_WORK ITEM_
Each line below must be reproduced exactly as it stands. Pictures stay out of the copy.

___ RECORDED INFORMATION

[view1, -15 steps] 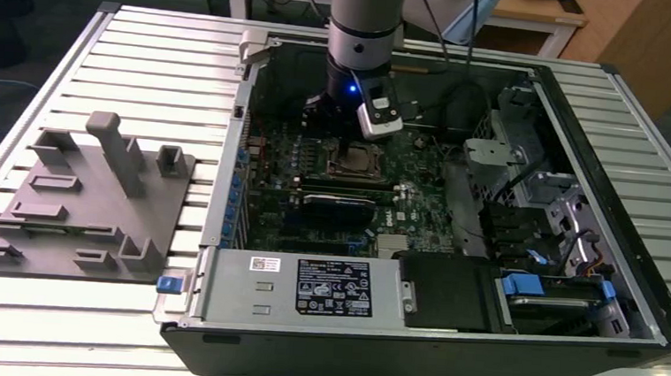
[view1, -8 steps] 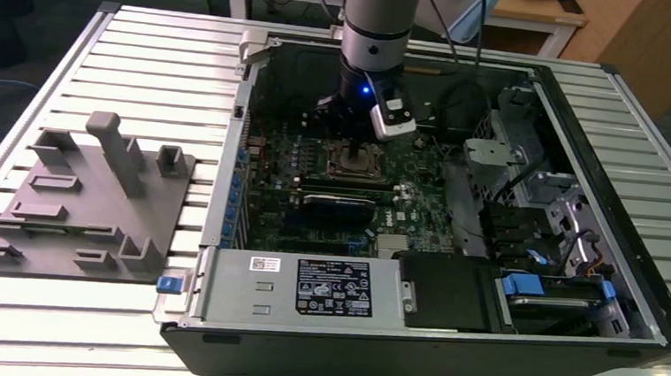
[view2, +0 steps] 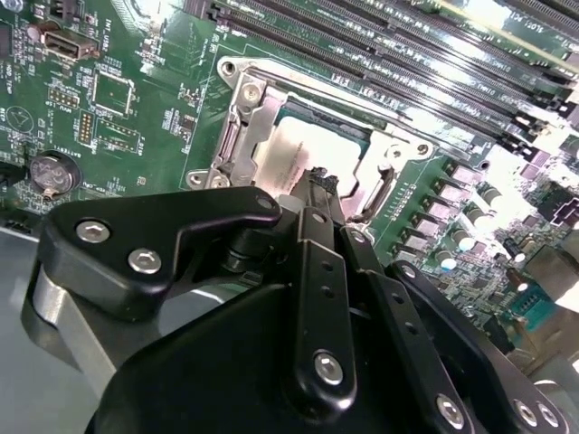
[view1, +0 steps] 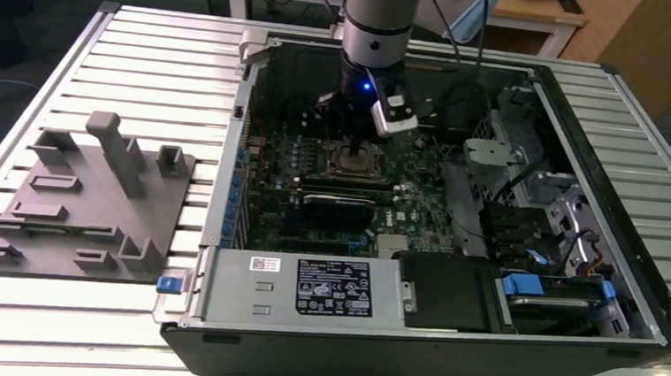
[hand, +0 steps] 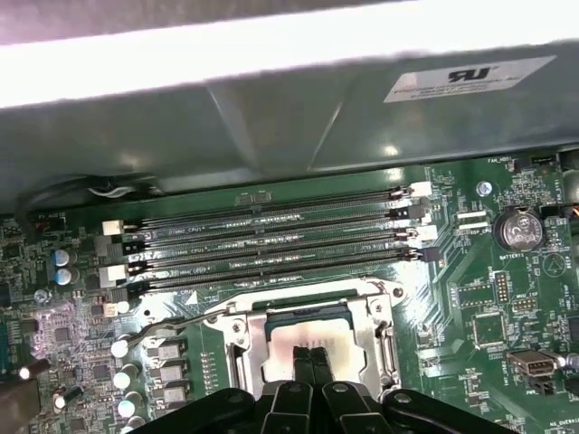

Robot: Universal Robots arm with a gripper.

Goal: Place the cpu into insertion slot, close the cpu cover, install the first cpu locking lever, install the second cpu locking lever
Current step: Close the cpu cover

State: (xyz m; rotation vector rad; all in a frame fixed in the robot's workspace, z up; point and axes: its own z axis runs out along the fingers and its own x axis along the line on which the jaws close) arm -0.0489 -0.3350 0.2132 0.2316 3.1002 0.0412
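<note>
While the gripper, fingers pressed together on nothing, poises its tips at the cpu seated in the insertion slot, framed by the cpu cover, we caution that uneven downward force could tilt the chip and bend socket contacts.
</note>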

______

_EXERCISE SOLUTION_
[view1, -15 steps] 
[view1, -8 steps] 
[view2, +0 steps] 
[view1, +0 steps] 
[hand, +0 steps] 

Robot: Universal Robots arm with a gripper.

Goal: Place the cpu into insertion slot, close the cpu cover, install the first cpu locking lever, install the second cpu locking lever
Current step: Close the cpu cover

State: (xyz m; rotation vector rad; all in a frame fixed in the robot's workspace, z up; point and axes: its own z axis runs out along the fingers and its own x axis along the line on which the jaws close) arm -0.0489 -0.3350 0.2132 0.2316 3.1002 0.0412
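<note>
While the gripper, fingers pressed together on nothing, poises its tips at the cpu seated in the insertion slot, framed by the cpu cover, we caution that uneven downward force could tilt the chip and bend socket contacts.
</note>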

The output given here is complete.